2. A = Admiration, affection and acceptance. There are qualities that each of you should admire about each other -- for example, that she's a dedicated doctor, he is a talented carpenter, that she does a lot of kindness, etc.

Affection means caring about someone else. Notice that we don't use the word "love" to describe a basic ingredient for a relationship. That's because everyone has a different definition of what love means. In addition, most couples find that their love for each other doesn't really grow until they live together as a married couple.

Acceptance means that you accept each other as human beings who have flaws as well as good points.
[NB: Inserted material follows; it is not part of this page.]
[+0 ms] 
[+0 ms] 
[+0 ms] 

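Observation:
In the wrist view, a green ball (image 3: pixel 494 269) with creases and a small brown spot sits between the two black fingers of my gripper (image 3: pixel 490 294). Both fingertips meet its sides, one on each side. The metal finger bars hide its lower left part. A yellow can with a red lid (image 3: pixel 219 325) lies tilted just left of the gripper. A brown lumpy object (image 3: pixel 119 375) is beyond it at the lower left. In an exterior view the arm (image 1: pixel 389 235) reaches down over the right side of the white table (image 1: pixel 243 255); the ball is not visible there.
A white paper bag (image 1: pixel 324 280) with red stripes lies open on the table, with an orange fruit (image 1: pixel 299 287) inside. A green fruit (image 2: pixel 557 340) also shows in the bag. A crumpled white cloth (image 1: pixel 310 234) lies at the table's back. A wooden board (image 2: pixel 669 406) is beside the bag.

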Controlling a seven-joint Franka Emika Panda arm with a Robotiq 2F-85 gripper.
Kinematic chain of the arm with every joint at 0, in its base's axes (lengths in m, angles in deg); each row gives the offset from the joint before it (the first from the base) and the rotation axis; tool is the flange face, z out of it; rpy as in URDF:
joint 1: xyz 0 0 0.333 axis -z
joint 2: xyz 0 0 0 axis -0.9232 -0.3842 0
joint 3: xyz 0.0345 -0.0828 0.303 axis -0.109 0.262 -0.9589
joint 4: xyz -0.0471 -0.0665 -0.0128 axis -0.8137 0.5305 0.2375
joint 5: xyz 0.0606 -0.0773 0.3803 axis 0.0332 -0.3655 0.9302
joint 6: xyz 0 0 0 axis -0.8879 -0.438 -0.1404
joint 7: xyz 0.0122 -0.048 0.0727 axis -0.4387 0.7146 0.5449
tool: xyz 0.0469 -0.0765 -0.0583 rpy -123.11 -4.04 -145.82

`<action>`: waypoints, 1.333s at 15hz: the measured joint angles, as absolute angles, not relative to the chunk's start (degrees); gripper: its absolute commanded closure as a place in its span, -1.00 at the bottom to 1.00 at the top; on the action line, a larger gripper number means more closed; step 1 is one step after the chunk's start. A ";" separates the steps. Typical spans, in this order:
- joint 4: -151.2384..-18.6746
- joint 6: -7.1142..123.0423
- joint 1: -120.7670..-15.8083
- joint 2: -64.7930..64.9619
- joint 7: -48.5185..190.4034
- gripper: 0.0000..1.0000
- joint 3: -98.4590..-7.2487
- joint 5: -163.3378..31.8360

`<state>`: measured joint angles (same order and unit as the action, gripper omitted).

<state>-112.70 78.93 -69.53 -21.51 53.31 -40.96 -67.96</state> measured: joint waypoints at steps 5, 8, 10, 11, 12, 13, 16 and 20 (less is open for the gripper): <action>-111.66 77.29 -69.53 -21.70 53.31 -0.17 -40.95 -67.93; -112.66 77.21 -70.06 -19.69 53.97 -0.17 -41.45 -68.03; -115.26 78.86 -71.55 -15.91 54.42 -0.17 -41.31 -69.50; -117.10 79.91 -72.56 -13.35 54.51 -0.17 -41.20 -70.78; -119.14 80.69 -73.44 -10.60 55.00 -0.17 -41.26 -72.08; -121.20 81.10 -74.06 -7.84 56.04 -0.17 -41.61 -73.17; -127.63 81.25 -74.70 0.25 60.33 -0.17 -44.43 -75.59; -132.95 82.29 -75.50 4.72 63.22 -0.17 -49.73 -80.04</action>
Each of you will have some character traits the other isn't crazy about. What's important is that the positive qualities far outweigh any negative ones, and that you accept the whole package without thinking that you are going to change them.

3. I = Intimacy, particularly emotional intimacy. This is the emotional closeness of being very good friends who can open up, trust, give emotional support, and enjoy each other's company.

4. R = Respect. Each of you has to respect each other's opinion, lifestyle, etc. Respect is vital to a relationship, and when it's missing, the relationship is in trouble.

If you have all these ingredients, you have the foundation for a good marriage. We wish you the best of luck.